The Royal Canadian Mounted Police (RCMP) discovered the items on Friday, not far from where a damaged aluminum boat had also been found along the shore of the Nelson River, authorities said in an update to the investigation.
The discovery comes weeks after a massive manhunt was launched by the RCMP to find Kam McLeod, 19 and Bryer Schmegelsky, 18. The pair are wanted in connection with three murders, including the death of American Chynna Deese, 24, and her Australian boyfriend Lucas Fowler, 24, who were found shot to death alongside a rural highway on July 15.
Just four days later—and nearly 300 miles away—officials also discovered the body of botanist Leonard Dyck, 64. The vehicle McLeod and Schmegelsky had been driving had been abandoned and was engulfed in flames about a mile from where Dyck’s body was recovered.
Although the teens were initially thought of as “missing,” authorities quickly changed their designation to suspects as the investigation continued, sparking an exhaustive search.
Investigators have recently focused their efforts in Manitoba after another vehicle authorities believe the teens had been driving was found burnt out in a rural area near Gilliam, Assistant Commissioner Jane MacLatchy said in a statement.
On Friday, the RCMP located several items along the shoreline of the Nelson River that authorities have confirmed are “directly linked” to the suspects. They have not provided any details about what those items are or how they determined the connection to the teens.
However, after finding the items—and the damaged aluminum boat nearby—an underwater search of the area was launched by the RCMP Underwater Recovery Team (URT).

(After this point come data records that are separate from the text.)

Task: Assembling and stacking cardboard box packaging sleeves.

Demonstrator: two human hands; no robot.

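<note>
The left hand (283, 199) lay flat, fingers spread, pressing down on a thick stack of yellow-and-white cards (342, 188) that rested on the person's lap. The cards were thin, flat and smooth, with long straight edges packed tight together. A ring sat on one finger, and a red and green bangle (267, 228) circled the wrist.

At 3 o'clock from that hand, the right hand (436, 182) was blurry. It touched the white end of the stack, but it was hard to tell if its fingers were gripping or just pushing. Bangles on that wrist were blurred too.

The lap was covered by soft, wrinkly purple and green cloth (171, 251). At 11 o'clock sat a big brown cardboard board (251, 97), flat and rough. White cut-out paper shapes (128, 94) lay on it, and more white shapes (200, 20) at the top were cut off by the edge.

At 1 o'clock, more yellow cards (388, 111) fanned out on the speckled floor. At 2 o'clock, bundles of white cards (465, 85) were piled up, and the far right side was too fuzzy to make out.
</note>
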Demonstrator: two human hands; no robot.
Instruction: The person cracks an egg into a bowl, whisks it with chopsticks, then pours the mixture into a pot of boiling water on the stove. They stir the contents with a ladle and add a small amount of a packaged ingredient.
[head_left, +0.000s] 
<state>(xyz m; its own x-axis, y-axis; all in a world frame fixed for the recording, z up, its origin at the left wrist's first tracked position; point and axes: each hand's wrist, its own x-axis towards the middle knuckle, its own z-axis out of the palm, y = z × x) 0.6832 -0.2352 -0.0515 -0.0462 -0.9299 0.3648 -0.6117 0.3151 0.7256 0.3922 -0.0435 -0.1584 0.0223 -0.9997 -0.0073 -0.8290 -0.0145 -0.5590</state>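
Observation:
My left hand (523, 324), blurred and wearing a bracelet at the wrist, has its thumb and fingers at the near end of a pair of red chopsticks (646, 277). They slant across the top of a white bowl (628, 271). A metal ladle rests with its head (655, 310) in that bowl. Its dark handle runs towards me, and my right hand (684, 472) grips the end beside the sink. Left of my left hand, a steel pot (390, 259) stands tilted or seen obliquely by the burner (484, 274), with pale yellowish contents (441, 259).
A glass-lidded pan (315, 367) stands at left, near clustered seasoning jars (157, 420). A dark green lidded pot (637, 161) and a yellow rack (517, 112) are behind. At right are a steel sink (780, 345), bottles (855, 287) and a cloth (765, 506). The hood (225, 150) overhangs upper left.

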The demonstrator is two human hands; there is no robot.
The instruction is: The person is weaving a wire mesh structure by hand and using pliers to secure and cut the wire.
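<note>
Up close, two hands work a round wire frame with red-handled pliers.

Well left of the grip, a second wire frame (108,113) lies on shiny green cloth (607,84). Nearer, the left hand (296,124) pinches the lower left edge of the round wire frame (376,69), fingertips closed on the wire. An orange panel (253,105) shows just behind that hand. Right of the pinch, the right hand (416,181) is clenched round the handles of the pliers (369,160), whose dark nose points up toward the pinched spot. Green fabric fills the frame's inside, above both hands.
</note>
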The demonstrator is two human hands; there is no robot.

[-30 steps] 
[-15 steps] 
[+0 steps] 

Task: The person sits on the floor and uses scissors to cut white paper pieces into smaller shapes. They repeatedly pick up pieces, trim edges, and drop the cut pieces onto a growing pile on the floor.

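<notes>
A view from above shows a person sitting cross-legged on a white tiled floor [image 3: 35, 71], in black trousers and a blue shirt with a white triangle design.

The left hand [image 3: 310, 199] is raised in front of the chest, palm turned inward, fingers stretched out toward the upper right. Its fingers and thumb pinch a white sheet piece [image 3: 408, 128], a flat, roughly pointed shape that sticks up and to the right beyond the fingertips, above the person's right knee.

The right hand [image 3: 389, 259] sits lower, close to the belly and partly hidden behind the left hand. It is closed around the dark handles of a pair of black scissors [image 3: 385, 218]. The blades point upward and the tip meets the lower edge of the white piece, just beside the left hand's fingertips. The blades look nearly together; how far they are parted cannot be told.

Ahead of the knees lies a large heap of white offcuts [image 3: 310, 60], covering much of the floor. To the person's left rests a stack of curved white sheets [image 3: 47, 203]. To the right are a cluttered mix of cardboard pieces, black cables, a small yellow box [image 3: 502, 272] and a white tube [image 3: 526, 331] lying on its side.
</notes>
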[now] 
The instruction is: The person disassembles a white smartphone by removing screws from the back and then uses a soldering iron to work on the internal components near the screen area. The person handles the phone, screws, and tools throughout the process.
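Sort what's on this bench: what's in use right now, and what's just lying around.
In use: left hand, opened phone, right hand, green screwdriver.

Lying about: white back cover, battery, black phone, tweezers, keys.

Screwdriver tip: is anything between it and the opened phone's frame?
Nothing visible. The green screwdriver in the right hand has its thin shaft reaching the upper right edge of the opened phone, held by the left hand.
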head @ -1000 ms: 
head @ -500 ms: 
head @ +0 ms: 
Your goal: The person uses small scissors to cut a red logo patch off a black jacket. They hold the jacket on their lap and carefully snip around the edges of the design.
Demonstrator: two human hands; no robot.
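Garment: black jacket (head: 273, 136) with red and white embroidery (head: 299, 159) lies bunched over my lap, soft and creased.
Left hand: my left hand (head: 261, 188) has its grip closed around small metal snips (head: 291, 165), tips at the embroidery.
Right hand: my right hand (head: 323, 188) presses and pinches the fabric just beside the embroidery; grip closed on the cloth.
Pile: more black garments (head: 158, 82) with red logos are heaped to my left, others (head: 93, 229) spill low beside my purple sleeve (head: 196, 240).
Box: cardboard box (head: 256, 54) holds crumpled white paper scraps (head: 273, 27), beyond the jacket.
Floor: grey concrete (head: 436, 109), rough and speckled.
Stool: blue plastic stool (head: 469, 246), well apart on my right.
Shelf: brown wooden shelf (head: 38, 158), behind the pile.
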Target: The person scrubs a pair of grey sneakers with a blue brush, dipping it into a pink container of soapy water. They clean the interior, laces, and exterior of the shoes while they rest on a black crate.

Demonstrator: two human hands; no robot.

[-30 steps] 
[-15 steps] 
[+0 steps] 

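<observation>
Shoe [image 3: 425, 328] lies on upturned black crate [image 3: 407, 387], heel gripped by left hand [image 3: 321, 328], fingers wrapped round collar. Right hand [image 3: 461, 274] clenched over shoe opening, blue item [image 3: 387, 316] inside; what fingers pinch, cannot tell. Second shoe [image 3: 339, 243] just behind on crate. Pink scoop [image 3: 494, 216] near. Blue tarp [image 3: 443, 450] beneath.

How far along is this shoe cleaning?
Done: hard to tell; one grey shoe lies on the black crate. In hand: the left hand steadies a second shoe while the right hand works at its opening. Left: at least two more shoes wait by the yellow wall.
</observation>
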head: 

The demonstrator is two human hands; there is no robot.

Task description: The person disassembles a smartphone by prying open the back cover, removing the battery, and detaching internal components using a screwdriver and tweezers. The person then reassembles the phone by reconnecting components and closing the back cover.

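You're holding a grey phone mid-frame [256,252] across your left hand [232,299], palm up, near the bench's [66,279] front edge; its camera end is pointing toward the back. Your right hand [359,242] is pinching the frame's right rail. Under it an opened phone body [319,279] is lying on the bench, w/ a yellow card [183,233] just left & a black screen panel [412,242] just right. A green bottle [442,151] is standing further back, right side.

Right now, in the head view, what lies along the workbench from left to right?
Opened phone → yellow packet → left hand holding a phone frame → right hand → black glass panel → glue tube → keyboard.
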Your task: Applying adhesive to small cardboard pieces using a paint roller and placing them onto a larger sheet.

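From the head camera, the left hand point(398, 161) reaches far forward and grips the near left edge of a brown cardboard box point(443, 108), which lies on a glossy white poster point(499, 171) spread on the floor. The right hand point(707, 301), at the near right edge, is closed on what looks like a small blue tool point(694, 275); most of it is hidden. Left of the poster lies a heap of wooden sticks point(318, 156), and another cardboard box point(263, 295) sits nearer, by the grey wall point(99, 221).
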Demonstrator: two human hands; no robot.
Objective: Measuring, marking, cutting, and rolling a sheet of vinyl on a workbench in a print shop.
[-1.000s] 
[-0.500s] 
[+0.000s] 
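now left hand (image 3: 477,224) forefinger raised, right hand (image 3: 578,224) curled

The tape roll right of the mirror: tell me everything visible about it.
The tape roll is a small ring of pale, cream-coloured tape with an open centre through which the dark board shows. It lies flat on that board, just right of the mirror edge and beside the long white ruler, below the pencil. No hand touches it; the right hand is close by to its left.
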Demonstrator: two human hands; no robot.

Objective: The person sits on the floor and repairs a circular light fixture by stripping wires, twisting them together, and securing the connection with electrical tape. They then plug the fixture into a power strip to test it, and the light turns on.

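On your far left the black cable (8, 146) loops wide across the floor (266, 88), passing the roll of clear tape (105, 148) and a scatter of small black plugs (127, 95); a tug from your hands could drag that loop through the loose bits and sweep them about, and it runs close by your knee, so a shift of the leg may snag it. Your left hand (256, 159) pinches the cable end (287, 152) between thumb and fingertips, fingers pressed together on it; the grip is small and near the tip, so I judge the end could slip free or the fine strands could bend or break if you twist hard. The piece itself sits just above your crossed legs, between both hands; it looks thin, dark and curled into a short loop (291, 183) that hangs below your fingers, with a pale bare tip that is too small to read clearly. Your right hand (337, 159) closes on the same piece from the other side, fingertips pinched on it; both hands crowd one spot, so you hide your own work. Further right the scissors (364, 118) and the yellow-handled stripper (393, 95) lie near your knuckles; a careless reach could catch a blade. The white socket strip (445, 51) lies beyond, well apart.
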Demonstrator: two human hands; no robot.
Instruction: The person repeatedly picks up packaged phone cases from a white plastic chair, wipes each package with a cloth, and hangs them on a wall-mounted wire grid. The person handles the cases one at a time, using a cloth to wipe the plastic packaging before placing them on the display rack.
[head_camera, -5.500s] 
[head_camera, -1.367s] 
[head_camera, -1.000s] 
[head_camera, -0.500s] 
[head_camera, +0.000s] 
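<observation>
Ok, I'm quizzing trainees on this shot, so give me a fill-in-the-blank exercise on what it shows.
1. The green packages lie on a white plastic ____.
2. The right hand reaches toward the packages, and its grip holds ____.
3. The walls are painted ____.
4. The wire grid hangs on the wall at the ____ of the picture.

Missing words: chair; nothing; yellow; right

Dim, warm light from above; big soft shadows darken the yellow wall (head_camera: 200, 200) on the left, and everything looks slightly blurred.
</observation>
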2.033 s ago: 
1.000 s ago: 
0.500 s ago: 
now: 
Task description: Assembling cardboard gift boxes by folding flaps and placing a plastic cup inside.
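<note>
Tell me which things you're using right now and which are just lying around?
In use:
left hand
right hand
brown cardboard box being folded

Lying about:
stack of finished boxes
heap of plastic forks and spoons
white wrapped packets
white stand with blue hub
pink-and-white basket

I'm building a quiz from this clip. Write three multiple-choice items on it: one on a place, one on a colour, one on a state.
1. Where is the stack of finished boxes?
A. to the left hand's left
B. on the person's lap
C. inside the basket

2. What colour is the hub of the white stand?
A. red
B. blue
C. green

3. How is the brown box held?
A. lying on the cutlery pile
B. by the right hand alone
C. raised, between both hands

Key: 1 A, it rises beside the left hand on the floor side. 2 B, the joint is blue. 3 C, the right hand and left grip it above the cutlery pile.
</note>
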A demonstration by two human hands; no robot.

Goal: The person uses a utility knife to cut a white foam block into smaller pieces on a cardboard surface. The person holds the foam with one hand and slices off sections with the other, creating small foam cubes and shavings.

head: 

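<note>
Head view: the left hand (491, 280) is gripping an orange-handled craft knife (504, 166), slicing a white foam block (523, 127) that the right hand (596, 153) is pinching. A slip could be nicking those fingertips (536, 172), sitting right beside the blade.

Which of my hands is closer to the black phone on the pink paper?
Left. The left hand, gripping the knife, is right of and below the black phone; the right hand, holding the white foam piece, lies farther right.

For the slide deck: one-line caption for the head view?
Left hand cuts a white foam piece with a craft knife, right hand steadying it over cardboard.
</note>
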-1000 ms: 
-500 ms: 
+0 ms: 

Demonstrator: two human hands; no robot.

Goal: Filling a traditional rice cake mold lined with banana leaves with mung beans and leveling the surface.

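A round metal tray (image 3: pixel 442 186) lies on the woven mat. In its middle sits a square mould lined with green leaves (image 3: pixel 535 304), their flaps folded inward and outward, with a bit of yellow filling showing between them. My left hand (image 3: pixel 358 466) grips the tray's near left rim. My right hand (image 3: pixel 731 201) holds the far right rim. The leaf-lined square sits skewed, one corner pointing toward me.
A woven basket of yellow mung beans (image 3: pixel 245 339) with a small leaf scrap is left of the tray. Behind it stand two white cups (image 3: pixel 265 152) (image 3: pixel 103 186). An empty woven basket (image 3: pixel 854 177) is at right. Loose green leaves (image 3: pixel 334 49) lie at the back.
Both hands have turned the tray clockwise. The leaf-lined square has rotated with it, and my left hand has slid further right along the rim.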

The search, conducted Sunday, included an area about 95 feet around the location where the boat was discovered. The search team was unable to uncover any additional items linked to the suspects during that effort, authorities said.
MacLatchy said officials have used some of the most advanced technologies available to try to track McLeod and Schmegelsky. Investigators also canvassed every home and searched every abandoned building in Gillam and Fox Lake Cree Nation.
A Canadian survivalist familiar with the rough terrain in Manitoba told Fox News if the teens have vanished into the wilderness it’s possible they could survive “for weeks.”
“Even if they had next to no gear, they could go a very long time if they have the will to survive,” Dave MacDonald said.